REPUBLIKA.CO.ID, JAKARTA -- Pasukan pro-pemerintah Libya maju ke daerah terakhir yang dikuasai oleh kelompok Negara Islam Irak dan Suriah (ISIS). Di kota pesisir Libya, Sirte, pasukan pemerintah Libya mengepung kelompok militan tersebut setelah lima bulan menggelar operasi militer didukung serangan udara Amerika Serikat.
Sedikitnya delapan pasukan pro-pemerintah tewas dalam pertempuran akhir pekan lalu saat menyebar ke dalam 600 blok di wilayah pusat Sirte. Seperti dikutip Reuters, pejabat menyatakan, hambatan utama kemajuan pasukan mereka adalah para penembak jitu dan ranjau yang tersebar di berbagai daerah.

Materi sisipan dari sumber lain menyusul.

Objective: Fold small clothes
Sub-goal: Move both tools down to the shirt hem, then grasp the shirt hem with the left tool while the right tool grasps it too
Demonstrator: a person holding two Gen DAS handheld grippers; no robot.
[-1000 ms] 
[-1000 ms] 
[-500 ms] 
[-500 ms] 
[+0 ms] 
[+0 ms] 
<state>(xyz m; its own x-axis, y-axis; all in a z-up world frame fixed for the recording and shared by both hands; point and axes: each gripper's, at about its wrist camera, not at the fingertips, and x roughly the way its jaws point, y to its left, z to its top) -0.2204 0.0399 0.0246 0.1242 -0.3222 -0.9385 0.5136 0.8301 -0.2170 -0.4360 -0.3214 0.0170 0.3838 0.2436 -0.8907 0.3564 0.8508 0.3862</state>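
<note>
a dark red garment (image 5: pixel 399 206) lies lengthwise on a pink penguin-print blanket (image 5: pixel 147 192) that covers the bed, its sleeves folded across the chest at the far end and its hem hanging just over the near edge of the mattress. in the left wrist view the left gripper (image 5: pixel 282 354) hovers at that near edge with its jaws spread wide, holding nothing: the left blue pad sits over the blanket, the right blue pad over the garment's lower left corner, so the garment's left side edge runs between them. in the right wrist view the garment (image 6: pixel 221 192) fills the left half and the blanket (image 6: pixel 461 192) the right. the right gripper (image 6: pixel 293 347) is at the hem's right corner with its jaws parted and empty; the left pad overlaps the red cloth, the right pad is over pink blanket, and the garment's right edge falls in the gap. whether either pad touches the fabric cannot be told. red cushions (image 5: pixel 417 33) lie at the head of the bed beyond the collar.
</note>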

Menurut pantauan Reuters, pasukan pro-pemerintah menyisir dua jalan di pusat Sirte pada Ahad (9/10), tapi menghadapi perlawanan dan mendapati alat peledak di banyak bangunan.
ISIS mengambil alih Sirte setahun yang lalu dan menyebabkan kekacauan dan kekerasan di Libya sejak penggulingan pemimpin Muamar Qadafi pada 2011. ISIS diduga ingin mengukir markas baru di Libya, jauh dari wilayah utamanya di Irak dan Suriah.
Kehilangan Sirte dipercaya akan menjadi pukulan besar bagi ISIS. Tapi para pejabat menyatakan sejumlah pejuang dan komandan ISIS telah melarikan diri sebelum pasukan pro-pemerintah mengepung Sirte.
Baca juga, Libya Kandidat Kuat Markas Baru ISIS.
Para pejabat juga percaya pejuang ISIS akan terus mengobarkan serangan gerilya bahkan setelah dipukul mundur dari kota tersebut.
Pengepungan ini dipimpin oleh pasukan Bonyan Marsous, terutama pejuang dari kota Misrata. Pejuang ini mendukung pemerintahan buatan PBB di Tripoli, yang mencoba untuk menyatukan faksi yang bertikai.
"Pasukan dari Bonyan Marsous membuat beberapa kemajuan dan benar-benar mengepung daerah 600 blok di Sirte," kata media resmi pasukan Misrata, Ali Almabrouk.
Mohamed Ghasri, juru bicara pasukan pro-pemerintah, mengatakan, dua milisi ISIS perempuan melarikan diri dengan tiga anak-anak mereka dan menyerah. Mereka mengatakan kepada pasukan Misrata bahwa tidak ingin digunakan dalam serangan bunuh diri.